_Instructions for the task_
Return all lines of the data in which the string "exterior" occurs.

--- Materials provided ---

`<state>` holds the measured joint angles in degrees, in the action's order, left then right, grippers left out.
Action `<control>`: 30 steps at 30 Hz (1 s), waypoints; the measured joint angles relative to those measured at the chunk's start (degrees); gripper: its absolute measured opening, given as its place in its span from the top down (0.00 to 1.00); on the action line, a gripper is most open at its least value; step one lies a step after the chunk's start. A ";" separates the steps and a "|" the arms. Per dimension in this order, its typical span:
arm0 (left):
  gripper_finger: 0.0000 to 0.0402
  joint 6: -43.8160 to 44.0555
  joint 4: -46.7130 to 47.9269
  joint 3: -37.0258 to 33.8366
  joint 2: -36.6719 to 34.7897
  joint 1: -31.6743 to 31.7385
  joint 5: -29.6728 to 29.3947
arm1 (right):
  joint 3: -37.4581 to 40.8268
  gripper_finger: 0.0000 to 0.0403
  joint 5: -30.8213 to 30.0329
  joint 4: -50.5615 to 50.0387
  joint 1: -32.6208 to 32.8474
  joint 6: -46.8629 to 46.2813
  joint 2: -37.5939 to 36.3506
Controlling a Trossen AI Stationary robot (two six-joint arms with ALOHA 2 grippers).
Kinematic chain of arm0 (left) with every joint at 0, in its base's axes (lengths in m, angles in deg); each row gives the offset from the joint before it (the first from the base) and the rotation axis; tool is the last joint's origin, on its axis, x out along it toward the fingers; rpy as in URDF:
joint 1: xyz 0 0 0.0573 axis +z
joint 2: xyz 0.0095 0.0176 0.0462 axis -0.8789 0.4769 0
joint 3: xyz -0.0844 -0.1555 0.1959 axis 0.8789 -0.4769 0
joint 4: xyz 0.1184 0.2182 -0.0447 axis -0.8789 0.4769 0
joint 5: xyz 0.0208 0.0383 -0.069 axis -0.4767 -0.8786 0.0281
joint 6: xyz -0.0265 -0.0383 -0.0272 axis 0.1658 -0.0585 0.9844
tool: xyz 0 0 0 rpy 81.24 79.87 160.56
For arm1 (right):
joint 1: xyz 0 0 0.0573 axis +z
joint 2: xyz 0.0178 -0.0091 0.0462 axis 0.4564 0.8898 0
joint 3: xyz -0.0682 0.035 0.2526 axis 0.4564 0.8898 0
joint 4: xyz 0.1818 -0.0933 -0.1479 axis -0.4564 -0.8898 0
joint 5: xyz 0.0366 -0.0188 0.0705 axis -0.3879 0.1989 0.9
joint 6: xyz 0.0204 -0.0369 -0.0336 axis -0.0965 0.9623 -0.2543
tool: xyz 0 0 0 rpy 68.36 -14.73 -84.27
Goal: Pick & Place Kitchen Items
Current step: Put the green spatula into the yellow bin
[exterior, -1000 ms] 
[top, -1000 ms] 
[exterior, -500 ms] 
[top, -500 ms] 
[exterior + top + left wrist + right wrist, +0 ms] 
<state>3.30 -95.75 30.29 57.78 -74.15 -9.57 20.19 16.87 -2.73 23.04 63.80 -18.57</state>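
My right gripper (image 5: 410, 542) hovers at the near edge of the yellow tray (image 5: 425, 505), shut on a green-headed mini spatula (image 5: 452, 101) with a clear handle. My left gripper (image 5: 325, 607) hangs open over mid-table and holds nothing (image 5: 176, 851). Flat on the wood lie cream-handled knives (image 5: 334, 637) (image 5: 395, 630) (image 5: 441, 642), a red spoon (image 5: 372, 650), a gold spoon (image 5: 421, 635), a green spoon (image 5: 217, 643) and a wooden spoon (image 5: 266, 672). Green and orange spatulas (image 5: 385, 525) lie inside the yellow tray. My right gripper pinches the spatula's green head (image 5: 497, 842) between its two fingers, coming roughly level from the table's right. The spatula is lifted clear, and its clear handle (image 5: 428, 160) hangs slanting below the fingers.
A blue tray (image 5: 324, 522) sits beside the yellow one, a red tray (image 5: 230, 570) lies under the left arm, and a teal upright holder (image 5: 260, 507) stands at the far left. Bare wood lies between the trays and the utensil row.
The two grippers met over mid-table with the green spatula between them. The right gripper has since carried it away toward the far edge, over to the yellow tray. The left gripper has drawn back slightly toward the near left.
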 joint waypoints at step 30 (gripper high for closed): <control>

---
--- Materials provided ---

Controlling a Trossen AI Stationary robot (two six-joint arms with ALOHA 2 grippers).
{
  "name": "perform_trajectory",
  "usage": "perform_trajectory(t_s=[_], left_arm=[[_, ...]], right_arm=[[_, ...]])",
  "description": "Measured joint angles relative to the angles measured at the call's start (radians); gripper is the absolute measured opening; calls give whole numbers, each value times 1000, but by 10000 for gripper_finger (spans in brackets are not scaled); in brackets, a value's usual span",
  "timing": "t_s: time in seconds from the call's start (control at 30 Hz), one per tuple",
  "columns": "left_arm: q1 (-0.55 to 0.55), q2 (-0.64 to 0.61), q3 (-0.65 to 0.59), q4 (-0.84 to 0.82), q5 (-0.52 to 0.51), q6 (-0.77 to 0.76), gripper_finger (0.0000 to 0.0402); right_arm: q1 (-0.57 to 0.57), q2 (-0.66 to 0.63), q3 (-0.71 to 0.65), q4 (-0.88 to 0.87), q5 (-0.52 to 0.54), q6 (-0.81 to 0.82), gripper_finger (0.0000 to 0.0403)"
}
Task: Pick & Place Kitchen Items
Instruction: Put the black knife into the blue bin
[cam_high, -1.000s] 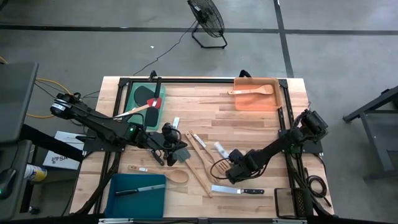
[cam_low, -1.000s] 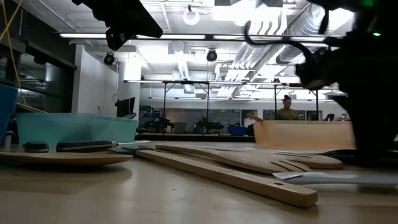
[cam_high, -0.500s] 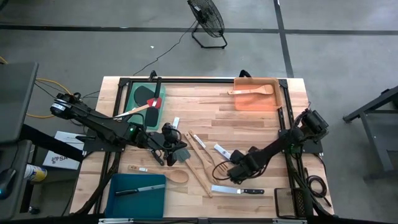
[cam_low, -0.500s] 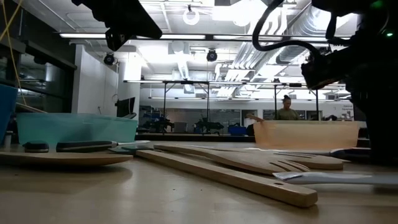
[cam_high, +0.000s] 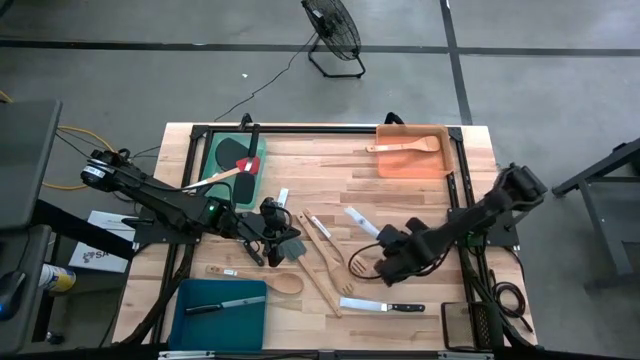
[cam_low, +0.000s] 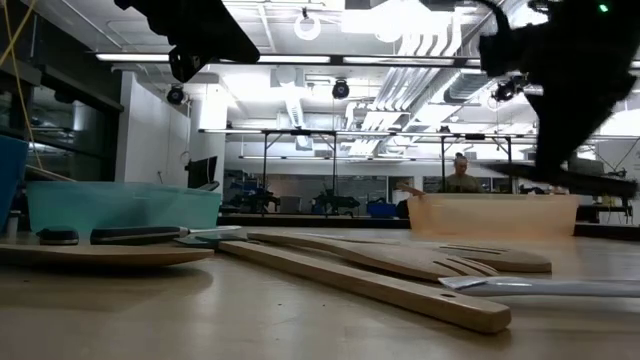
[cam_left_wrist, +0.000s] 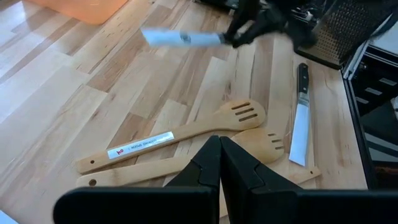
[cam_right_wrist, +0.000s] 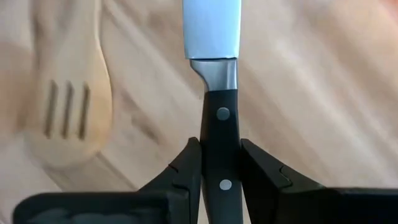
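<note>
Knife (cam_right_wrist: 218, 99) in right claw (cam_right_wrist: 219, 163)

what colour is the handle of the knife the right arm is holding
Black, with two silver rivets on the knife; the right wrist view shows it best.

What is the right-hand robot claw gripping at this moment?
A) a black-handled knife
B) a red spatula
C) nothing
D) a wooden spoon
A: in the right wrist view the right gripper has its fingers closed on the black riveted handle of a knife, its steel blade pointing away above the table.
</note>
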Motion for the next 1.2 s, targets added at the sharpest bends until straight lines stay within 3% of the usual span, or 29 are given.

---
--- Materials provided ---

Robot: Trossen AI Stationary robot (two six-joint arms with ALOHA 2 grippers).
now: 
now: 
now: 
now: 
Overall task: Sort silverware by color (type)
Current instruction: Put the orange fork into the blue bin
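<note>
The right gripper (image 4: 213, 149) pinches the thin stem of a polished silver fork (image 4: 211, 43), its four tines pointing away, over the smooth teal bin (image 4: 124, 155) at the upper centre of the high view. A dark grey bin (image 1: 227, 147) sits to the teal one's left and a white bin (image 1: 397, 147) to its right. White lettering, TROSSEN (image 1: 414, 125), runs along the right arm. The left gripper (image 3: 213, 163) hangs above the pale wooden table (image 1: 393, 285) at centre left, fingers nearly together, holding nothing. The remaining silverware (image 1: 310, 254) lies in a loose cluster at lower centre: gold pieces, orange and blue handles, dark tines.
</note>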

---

_Output of the exercise_
[exterior, -1000 ms] 
[exterior, -500 ms] 
[exterior + top + left wrist + right wrist, +0 ms] 

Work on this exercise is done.